Is Hong Kong’s national security law being weaponised? Questions being asked as first case out of 61 goes before courts

  • Much remains unclear about bail, whether jury trials will be allowed, and how judges will sentence those convicted
  • Legal experts are watching every step of first cases to understand how new security law will work

This is the third of a four-part series on the impact of the national security law, one year after it was imposed on Hong Kong by Beijing on June 30, 2020. Chris Lau and Laura Westbrook speak to legal scholars on the new precedents being set on bail, trials, sentences to be meted out, and whether the law is being weaponised against political opponents. Read part one here and part two here.

For the past three months, the wife of former Democratic Party lawmaker Andrew Wan Siu-kin has visited him in detention every day.

She quit her job as a social worker when he was put behind bars, charged with violating Hong Kong’s year-old national security law and denied bail.

Apart from the daily visits, Agnes and their children, a 12-year-old boy and 16-year-old girl, eagerly await the letters Wan sends from Lai Chi Kok Reception Centre, where he is being held. But some of the news is difficult to hear, as he described his uneven bed and the overwhelming heat in his cell during a recent heatwave.

“The hardest thing for me is to see how helpless he is,” said Agnes, who has been married to the 52-year-old Wan for almost 20 years. The stocky social worker weighing over 90kg had lost more than 13kg since going into detention in April, she said.

When asked how the family would cope if he were to be put away for a long time, Agnes said: “We don’t dare think about it.”

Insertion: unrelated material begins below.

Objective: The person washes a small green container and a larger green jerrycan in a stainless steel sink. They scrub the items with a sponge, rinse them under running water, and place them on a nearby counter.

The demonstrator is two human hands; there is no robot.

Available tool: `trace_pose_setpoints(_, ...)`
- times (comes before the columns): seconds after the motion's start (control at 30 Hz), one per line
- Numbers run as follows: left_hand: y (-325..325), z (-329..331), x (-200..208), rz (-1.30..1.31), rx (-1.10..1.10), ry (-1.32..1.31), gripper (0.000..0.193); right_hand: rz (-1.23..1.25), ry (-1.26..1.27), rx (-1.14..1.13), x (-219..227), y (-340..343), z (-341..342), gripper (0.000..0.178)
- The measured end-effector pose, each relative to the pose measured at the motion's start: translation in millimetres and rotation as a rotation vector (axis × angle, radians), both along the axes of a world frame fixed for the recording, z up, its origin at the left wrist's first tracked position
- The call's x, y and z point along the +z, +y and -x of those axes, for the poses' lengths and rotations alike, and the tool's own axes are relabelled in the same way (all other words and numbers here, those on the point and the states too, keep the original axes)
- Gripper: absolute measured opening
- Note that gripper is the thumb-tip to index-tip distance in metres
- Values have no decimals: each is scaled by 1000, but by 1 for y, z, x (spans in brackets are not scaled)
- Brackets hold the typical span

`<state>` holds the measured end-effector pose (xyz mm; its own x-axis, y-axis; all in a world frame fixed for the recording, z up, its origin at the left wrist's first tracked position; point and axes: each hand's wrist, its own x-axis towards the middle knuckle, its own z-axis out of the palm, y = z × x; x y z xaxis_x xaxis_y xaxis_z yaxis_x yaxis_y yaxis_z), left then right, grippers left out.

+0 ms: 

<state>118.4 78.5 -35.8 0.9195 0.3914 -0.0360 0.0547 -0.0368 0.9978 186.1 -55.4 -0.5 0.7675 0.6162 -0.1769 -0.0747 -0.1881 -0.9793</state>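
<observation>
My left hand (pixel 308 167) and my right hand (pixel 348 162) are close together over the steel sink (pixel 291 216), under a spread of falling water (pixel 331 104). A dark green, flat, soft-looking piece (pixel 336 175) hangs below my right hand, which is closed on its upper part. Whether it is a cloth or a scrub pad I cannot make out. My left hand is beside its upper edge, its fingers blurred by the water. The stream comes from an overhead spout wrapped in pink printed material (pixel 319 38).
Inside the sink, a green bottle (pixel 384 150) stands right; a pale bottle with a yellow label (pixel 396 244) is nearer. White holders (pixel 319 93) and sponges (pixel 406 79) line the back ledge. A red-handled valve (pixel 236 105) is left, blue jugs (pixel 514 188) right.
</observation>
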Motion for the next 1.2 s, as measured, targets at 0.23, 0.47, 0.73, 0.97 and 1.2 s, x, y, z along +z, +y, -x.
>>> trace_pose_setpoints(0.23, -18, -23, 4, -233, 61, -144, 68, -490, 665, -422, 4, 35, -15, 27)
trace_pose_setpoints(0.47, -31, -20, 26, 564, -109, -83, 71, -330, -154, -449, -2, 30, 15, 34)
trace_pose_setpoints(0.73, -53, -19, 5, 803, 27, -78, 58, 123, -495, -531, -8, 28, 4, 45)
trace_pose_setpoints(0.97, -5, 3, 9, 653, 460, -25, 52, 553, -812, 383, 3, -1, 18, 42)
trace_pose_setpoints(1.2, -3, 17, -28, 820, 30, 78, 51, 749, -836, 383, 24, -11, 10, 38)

Wan is one of 47 opposition figures charged under the national security law in March with conspiracy to commit subversion. The Beijing-drafted law has been credited by authorities with helping to restore order after months of chaotic street protests.

But critics at home and abroad have argued the wide reach of the law, which bans acts of secession, terrorism and collusion with foreign forces, is being used to attack civil liberties and demolish the city’s formal political opposition.

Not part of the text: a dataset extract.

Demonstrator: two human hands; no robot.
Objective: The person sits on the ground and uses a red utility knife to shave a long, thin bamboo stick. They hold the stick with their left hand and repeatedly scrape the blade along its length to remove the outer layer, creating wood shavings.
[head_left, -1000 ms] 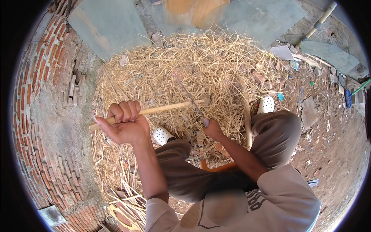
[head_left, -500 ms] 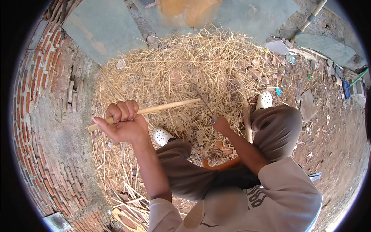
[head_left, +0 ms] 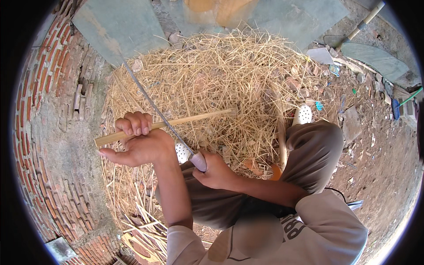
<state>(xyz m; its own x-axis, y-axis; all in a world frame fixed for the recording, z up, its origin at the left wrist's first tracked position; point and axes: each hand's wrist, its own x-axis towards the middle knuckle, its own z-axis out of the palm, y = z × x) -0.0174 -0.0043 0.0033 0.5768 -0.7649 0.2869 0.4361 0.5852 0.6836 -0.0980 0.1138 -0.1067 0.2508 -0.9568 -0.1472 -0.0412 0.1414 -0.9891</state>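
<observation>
My left hand (head_left: 143,143) is wrapped round a pale bamboo stick (head_left: 198,117), close to its thicker left end. The stick slants out to the right over the straw-like shavings, its far end resting at or just above them. In my right hand (head_left: 216,172) is the handle of a long-bladed knife (head_left: 143,90). Its narrow dark blade points away and to the left, crossing the stick just right of my left hand. Whether blade and stick touch there I cannot tell.
A heap of dry shavings (head_left: 229,62) covers the ground ahead, and split strips (head_left: 143,225) lie at lower left. A brick wall (head_left: 57,176) stands close on the left. Grey panels (head_left: 119,26) lean at the back. My knees and white clogs (head_left: 302,114) flank the heap.
My right hand has come left and toward me, bringing the knife from the stick's far end to near my left hand. The left hand and stick have shifted slightly left.
</observation>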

Since the legislation came into effect on June 30 last year, police have arrested 117 suspects from all walks of life – from a 15-year-old girl waving a banner calling for the city’s independence to the 73-year-old founder of the now-defunct Apple Daily newspaper, Jimmy Lai Chee-ying.

So far, 61 have been charged in court, and the first trial began last week, with the defendant facing a possible life sentence.

Why are Hong Kong academics quitting newspaper columns? Three words: national security law

But several critical questions linger over how the cases will be handled and the answers could affect international confidence in Hong Kong’s legal system, the bedrock of its success as a global financial hub.

Legal scholars and experts told the Post they were waiting to see whether suspects would be granted bail or receive jury trials, what kind of sentences would be meted out, and even scenarios under which defendants could be sent to mainland China.

“Until the first cases go to court and the first people are either convicted or acquitted and we read a judgment, we can’t be sure whether this is going to be regarded as a draconian law or a perfectly acceptable national security law, the same as the equivalents in the United States, Australia and everywhere else,” said Andrew Powner, managing partner of Haldanes, the city’s largest criminal law firm.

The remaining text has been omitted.